In January 2013, allegations emerged of an affair between Egyptology professor John Darnell and Associate Professor Colleen Manassa ’01 GRD ’05 while Manassa was a student under Darnell’s supervision. One year after the scandal, students and faculty in the Near Eastern Languages and Civilizations (NELC) department — the umbrella department of Yale’s Egyptology program — are still hurting from the consequences, which include Darnell’s continued suspension from the University and a consequent lack of advising for graduate students in the program.
Darnell and Manassa are the only two faculty members in Egyptology at Yale, and Darnell was the only senior professor and advisor in the Egyptology program. One graduate student in the program, who requested to remain anonymous, said graduate research has been “severely halted” by Darnell’s suspension.
Assyriology Professor Benjamin Foster GRD ’75 said the University tapped history Professor Joseph Manning to mobilize graduate advising committees to replace Darnell — often looking to outside scholars for membership in the committees. But the University has not offered financial compensation to these outside advisors and some have declined to assist the Yale students, according to the graduate student.
Yale College Dean Mary Miller said Manassa is unable to advise the Egyptology graduate students because she does not have tenure. But Foster said the reason Manassa is not currently advising graduate students has more to do with the “situation of last year.”
Foster said the current uncertainty of Egypt’s political climate has further impeded the research of Yale’s Egyptology graduate students, with the department hesitant to send students into a dangerous situation.
“It’s not a place we’re eager to see our students go,” Foster said. “You don’t want people out in rural Egypt if there’s going to be a revolution.”
Since Darnell’s suspension, at least one of the seven graduate students listed on the Egyptology program’s website has dropped out of the program.
When news broke of the scandal last year, the University imposed a one-year suspension without pay on Darnell, which meant that the professor would be back on campus this semester. But last semester, University Provost Benjamin Polak extended the sanctions until fall 2014 as a result of an investigation by the University-Wide Committee on Sexual Misconduct.
Darnell’s absence has strained Yale’s already-small program in Egyptology, halting the admission of new Egyptology graduate students until fall 2016 and lowering NELC’s annual admission cap from four to three graduate students.
“At the present time, we’re not taking graduate students in Egyptology, so obviously not doing that well at the moment,” Foster said.
James Allen, an Egyptologist at Brown University, said the nine other North American universities that offer Egyptology graduate programs have not benefitted from Yale’s hiatus.
Brown’s Egyptology program regularly receives 15 times more applications than it can admit, Allen said, noting that the same figures apply elsewhere. As no graduate program can increase its number of accepted students, Yale’s suspension is not benefitting other graduating programs, but rather limiting the number of slots for aspiring Egyptologists in the United States and Canada.

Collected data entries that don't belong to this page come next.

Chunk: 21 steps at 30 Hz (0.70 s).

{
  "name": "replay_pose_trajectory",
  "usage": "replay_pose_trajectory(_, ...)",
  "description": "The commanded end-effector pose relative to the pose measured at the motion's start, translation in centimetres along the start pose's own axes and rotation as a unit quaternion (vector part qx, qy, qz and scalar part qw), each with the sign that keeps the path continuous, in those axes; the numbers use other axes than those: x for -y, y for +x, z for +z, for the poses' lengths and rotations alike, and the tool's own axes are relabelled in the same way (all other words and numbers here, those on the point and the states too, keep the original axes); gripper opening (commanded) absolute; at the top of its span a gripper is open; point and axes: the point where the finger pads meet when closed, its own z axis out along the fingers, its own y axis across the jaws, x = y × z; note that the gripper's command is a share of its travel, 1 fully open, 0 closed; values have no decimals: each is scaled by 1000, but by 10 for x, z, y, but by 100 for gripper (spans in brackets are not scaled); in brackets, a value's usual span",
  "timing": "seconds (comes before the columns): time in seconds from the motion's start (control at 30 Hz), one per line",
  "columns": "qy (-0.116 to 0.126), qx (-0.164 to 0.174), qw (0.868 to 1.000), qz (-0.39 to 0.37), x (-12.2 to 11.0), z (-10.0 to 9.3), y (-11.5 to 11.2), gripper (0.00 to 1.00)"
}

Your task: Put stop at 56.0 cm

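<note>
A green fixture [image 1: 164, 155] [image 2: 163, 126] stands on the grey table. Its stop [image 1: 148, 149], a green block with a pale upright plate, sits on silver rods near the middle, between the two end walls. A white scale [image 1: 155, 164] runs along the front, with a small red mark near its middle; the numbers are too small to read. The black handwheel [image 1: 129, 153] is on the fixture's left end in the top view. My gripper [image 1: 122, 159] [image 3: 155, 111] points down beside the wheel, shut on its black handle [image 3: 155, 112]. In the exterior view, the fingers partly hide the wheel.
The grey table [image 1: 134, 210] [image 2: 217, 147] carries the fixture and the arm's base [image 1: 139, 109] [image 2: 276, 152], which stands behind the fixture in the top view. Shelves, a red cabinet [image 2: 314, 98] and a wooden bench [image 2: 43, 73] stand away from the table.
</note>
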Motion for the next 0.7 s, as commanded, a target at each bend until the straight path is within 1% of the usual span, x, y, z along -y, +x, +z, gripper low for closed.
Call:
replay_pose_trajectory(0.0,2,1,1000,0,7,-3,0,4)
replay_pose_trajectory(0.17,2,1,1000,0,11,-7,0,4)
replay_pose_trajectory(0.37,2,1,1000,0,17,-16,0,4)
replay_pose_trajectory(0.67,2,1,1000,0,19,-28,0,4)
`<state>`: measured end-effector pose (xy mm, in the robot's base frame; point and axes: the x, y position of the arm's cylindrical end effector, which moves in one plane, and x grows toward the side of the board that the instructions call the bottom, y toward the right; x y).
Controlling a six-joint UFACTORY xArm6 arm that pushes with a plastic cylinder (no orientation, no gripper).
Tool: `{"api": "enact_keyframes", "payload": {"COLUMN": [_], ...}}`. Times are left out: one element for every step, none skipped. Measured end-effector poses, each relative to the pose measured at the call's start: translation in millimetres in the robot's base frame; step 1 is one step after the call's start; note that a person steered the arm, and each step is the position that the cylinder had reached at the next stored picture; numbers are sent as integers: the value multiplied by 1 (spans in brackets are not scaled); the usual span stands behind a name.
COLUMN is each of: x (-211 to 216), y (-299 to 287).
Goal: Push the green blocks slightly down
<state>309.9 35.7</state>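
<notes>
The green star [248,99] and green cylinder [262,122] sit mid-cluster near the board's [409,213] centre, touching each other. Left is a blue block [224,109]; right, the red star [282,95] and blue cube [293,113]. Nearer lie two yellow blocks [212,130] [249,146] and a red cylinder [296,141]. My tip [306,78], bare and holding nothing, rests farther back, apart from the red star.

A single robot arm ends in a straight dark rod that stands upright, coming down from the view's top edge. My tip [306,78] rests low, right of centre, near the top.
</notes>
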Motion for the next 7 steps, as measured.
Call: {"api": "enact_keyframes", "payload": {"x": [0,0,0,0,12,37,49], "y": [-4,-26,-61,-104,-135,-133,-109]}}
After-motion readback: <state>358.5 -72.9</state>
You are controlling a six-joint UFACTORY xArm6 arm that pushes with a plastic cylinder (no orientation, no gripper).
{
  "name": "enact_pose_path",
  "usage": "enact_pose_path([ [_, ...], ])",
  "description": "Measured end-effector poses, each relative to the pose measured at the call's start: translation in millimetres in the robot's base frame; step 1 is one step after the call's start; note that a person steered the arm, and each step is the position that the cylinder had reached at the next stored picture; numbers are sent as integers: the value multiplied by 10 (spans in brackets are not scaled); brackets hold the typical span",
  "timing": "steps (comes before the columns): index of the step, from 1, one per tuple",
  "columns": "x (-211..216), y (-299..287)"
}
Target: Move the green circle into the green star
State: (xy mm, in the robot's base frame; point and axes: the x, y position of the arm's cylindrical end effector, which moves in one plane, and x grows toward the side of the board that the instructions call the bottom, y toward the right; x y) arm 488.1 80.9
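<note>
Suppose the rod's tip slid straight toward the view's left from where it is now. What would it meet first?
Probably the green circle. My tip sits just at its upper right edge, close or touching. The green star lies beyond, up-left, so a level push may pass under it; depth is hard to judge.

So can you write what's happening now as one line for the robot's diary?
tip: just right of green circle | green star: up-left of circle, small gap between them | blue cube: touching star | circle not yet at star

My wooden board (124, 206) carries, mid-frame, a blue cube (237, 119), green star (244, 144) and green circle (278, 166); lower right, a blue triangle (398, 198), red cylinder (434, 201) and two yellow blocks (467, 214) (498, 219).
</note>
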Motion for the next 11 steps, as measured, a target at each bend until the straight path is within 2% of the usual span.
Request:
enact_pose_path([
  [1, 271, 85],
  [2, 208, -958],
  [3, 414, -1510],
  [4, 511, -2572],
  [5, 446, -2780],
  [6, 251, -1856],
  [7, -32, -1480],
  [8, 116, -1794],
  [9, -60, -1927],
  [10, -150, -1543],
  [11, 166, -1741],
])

While Allen said Yale’s program has suffered a “setback,” Foy Scalf, an Egyptology graduate student at the University of Chicago, said top-notch research has come out of Yale’s Egyptology program in the past year. Scalf cited a museum exhibit and catalogue produced by Manassa, a book by Darnell and “compelling” papers at conferences by graduate students Niv Allon and Julia Hsieh as examples of this research.
“The research being produced by the Yale Egyptology department remains among the top of the field,” Scalf said.
Still, if he were applying to graduate programs today, Scalf said he would be concerned that the fallout of last year’s scandal could have negative consequences for his future career.
Darnell and Manassa could not be reached for comment.
There are 10 academic Egyptology programs in North America.